Les transports représentent 26 pour cent des émissions mondiales de CO2, et ce secteur est l’un des rares où les émissions sont encore en croissance. En mai dernier, lors du Forum International des Transports à Leipzig, le Secrétaire des Nations Unies Ban Ki-moon a demandé aux ministres de transport du monde entier à intensifier leurs efforts dans la lutte contre le changement climatique et de trouver des solutions plus écologiques pour prévenir le changement climatique.
Malgré son importance, le transport a été marginalisé dans chaque accord sur le climat, sans mesure objective de son empreinte environnementale globale. Une politique adéquate de carbone est nécessaire pour conduire l’efficacité énergétique et un passage aux combustibles de carbone inférieur est nécessaire pour fournir une stratégie climatique de l’UE ambitieuse pour le 2030. Cependant, il ne s’agit que du CO2: le transport génère aussi beaucoup d’externalités négatives, telles que le bruit, la congestion et la pollution.
Gardant cela à l’esprit, une discussion cohérente et profonde sur le transport durable est essentielle. Comprendre cette question du point de vue de l’Union européenne peut nous donner un contexte politique plus large. Selon l’Agence Européenne pour l’Environnement (AEE), les émissions dues au transport constituent la deuxième plus importante source de gaz à effet de serre dans l’UE. Les principaux contributeurs aux émissions de gaz à effet de serre du secteur des transports sont utilisation de la voiture, le fret routier et l’aviation. Comme l’indique l’Agence Européenne pour l’Environnement:
« Les transports représentent environ un tiers de la consommation finale d’énergie dans les pays membres de l’EEE et pour plus d’un cinquième des émissions de gaz à effet de serre. Il est également responsable d’une grande part de la pollution de l’air en milieu urbain ainsi que les nuisances sonores. En outre, le transport a un impact sérieux sur le paysage parce qu’il divise les zones naturelles en petites parcelles avec des conséquences graves pour les animaux et les plantes.  » (Source: EEA)

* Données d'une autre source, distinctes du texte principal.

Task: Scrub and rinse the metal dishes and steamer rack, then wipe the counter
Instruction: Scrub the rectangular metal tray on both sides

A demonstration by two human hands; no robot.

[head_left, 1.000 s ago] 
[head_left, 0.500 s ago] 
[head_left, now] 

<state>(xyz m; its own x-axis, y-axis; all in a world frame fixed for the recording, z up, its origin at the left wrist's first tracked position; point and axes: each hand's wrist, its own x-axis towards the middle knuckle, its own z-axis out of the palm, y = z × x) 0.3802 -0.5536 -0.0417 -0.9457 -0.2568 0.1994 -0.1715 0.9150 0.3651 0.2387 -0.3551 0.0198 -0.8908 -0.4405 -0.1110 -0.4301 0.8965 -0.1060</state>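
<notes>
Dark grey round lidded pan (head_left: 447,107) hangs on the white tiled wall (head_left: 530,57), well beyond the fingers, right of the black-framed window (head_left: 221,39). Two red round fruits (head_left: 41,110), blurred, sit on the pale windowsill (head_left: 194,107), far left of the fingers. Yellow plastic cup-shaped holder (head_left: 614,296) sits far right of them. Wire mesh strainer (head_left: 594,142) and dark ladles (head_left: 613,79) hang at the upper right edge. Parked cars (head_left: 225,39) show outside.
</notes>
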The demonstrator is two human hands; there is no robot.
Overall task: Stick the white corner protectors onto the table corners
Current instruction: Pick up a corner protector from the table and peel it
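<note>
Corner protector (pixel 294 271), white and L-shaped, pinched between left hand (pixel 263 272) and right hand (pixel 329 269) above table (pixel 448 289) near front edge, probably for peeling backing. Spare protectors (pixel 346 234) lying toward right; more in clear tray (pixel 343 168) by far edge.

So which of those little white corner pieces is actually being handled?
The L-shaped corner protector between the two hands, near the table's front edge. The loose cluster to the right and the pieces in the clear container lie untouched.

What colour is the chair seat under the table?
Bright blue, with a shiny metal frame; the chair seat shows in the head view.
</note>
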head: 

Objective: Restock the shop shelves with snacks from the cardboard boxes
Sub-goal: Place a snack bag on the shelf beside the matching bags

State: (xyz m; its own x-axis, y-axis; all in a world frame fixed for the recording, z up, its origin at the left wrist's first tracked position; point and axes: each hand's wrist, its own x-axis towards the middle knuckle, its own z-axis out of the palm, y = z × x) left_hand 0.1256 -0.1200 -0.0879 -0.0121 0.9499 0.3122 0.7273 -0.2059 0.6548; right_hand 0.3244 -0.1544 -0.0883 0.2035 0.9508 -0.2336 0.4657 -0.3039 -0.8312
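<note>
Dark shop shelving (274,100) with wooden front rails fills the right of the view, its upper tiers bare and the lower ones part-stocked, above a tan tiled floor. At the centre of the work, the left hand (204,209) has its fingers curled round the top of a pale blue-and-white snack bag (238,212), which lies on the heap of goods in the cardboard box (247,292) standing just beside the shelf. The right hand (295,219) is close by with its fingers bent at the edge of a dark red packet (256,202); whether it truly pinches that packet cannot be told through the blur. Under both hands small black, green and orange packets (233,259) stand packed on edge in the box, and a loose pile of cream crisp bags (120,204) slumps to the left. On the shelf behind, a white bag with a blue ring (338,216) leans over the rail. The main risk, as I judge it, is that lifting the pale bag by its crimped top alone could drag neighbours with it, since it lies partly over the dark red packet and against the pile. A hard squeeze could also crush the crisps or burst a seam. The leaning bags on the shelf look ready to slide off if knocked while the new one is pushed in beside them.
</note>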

Les politiques existantes qui traitent les émissions générées par le transport arrivent en quelque sorte à atteindre les objectifs de leur réduction, même si elles ne sont pas encore assez pour répondre aux objectifs fixés pour 2020 et 2030. Jusqu’à présent, les mesures fiscales (par exemple, la taxe sur les carburants) ont été l’une des mesures les plus récurrents pour réduire les émissions. Certains décideurs politiques soutiennent que les politiques de transport existants semblent avoir un impact positif sur la réduction des émissions. Selon cette vision, la solution est de continuer à développer une réglementation spécifique concernant le transport (par exemple, en augmentant les normes de consommation de carburant). Toutefois, les organisations telles que World Wildlife Fund(WWF) prévoient des impacts négatifs: « les problèmes concernant l’attribution et la propriété des émissions, les distorsions du marché et les répercussions sur les prix, les improbables réductions des émissions directes dans le secteur des transports » (WWF, 2008).
Les mesures fiscales peuvent être qu’une solution à court terme. Les taxes sur les carburants dépendent des prix du pétrole. Par conséquent, même si l’inclusion du transport dans les négociations mondiales peut être plus coûteuse à court terme, il sera plus efficace dans la réduction des émissions. Cet avantage a été souvent négligé dans les débats. Comme la politique devient avantageuse que dans le long terme, il a été rejeté dans toutes les négociations mondiales.
Cependant, la marginalisation des transports dans les négociations sur le changement climatique semble changer. La réduction des émissions provenant du transport est de plus en plus discutée à l’approche de COP21. La pression augmente pour s’adapter au changement climatique avec des politiques efficaces, mais le transport représente un grand secteur encore presque inexploré en termes environnementaux.